The idea is to pinpoint upstarts that will eventually go public via an initial public offering (IPO). Obviously, the goal is to find those companies that will be a home run once they go public. As an investor in the SPAC, you are given stock into the company. Once the company goes public, the funds generated by selling the stocks go into a trust. That money remains in the trust until the “close of the business combination” or if deal cannot be completed in a timely manner.

It’s important to understand the process of how the SPAC works. The SPAC is created and an IPO is started. Once the funds are raised by the sale of the stock, a target company is selected. Obviously, the more high-profile the investors are, the more money will be generated by the IPO. Generally, the SPAC has two years to complete an acquisition of the target company.

A recent NY Times article gives three reasons why SPACs have grown in popularity this year. First, valuations have gone through the roof for technology and similar startups. With so many people working from home, there’s a growing need to improve the new workplace. Next, SPACs are not an alternative to regular IPOs. Using a SPAC to perform a merger or acquisition gives the startup company liquidity and the ability to retain a stake in the company. Negotiations can be done secretly and directly. Lastly, the more money out there, the better the deal for the startup companies looking to merge/bought. It’s basically a domino effect as the money rolls in, more companies are sold, creating more interest and new money into SPACs.

Where Does the Roth IRA Come In?

If you are involved in a SPAC, you receive up to 20% in founder stock. The stock can be cashed in at a later date. The nice thing about the SPAC is that if a deal cannot be reached with a target company, the funds are returned to the stockholder. However, those funds could’ve been invested elsewhere, instead of doing nothing. If you choose to invest in a SPAC, it’s important you know the particulars, so you can make an informed investment decision.

Investing in the founder stock with a Roth IRA make a lot of financial sense. A Roth IRA is funded with after-tax money, but all qualified distributions are tax-free during retirement. Holding that founder stock in a Roth could lead to a nice (tax-free) payday in the future.

How it Works?

If you don’t have a Roth IRA, it’s time to get one, preferably a Self-Directed Roth IRA. This type of Roth will allow you to invest in just about anything you want, include a SPAC. A bank-owned IRA will probably not allow you to make this type of investment. Once you have the Roth, you need to fund the plan. As we mentioned, it’s funded with after-tax funds, meaning no tax deduction afforded to pretax IRAs. However, so long as the Roth is open for at least five years and you are at least age 59 1/2, all distributions are tax free.

You may contribute up to $6,500 to a Roth IRA for 2023, plus an additional catch-up of $1,000 if you are at least age 50. Alternatively, you can convert traditional retirement funds to a Roth. You just need to pay the taxes on any amount converted. You can then purchase the stock with your Self-Directed Roth IRA by simply writing a check or wiring funds from the plan account.

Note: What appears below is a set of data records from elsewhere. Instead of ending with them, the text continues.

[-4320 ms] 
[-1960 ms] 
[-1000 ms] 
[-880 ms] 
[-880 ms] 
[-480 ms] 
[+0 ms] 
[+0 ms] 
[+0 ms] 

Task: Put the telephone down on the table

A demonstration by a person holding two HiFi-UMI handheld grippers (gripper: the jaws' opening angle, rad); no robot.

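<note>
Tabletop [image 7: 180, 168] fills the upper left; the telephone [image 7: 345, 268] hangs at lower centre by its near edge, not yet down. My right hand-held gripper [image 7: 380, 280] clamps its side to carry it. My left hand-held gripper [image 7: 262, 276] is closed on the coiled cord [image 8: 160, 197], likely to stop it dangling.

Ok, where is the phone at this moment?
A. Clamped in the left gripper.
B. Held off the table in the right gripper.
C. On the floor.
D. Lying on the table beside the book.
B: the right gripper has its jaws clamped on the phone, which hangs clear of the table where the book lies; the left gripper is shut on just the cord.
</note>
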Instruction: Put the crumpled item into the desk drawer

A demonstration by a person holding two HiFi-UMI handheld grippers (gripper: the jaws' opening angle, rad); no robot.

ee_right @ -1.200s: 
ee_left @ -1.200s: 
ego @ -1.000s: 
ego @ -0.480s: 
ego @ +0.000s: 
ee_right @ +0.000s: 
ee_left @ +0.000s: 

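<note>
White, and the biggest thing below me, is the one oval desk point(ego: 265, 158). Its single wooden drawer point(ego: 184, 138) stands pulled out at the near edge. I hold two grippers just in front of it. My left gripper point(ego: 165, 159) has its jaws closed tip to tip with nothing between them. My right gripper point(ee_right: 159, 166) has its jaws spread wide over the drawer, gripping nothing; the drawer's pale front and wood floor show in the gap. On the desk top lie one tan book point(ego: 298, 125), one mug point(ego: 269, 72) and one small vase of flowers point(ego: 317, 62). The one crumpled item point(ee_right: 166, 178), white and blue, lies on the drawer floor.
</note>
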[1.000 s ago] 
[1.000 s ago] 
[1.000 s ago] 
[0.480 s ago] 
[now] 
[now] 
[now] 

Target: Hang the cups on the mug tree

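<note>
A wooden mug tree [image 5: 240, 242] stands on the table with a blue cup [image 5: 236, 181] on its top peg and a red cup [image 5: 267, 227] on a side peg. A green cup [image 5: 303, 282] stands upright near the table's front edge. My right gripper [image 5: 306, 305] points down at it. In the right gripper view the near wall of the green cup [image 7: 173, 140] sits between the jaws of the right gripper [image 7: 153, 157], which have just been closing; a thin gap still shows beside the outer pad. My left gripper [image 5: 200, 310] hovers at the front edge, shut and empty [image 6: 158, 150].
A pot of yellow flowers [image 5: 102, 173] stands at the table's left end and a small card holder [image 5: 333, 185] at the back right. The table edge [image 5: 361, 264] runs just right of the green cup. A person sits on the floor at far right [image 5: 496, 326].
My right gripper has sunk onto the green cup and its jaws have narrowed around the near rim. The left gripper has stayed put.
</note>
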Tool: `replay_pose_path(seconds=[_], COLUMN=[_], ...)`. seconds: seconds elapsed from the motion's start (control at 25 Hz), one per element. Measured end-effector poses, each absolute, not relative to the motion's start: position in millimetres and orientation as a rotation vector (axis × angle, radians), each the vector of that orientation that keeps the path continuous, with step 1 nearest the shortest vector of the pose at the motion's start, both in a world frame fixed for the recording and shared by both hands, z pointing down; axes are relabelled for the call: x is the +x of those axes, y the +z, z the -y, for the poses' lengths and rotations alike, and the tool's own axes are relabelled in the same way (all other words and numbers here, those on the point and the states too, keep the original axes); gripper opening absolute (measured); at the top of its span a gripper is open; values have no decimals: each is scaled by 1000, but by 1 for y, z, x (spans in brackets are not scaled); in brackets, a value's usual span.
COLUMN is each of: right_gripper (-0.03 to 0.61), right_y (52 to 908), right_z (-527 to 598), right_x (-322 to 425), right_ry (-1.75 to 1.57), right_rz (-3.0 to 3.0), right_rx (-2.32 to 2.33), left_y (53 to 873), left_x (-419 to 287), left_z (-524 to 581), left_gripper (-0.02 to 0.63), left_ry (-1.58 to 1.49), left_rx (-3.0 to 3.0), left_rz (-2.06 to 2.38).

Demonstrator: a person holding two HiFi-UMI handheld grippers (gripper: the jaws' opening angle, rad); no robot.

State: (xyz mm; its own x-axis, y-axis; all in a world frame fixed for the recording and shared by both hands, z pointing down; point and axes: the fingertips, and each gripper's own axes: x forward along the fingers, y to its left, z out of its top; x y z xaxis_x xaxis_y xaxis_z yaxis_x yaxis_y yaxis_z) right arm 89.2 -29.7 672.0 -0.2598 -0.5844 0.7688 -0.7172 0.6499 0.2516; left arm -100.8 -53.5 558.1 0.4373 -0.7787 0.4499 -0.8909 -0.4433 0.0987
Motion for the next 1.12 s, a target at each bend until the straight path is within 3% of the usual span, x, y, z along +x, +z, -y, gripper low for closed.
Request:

The founder stock in the SPAC is held in the Roth IRA for as long as you want. If you invest $10,000 in the stock which increases to $30,000, that entire amount is tax free when withdrawn.

SPAC and You

SPACs are not new, but they are receiving much more attention this year. 2020 has seen a record number of funds this year, which is expected to triple the previous one-year high set last year. If you are looking into investing in a SPAC, then you need to strongly consider using a Roth IRA to invest.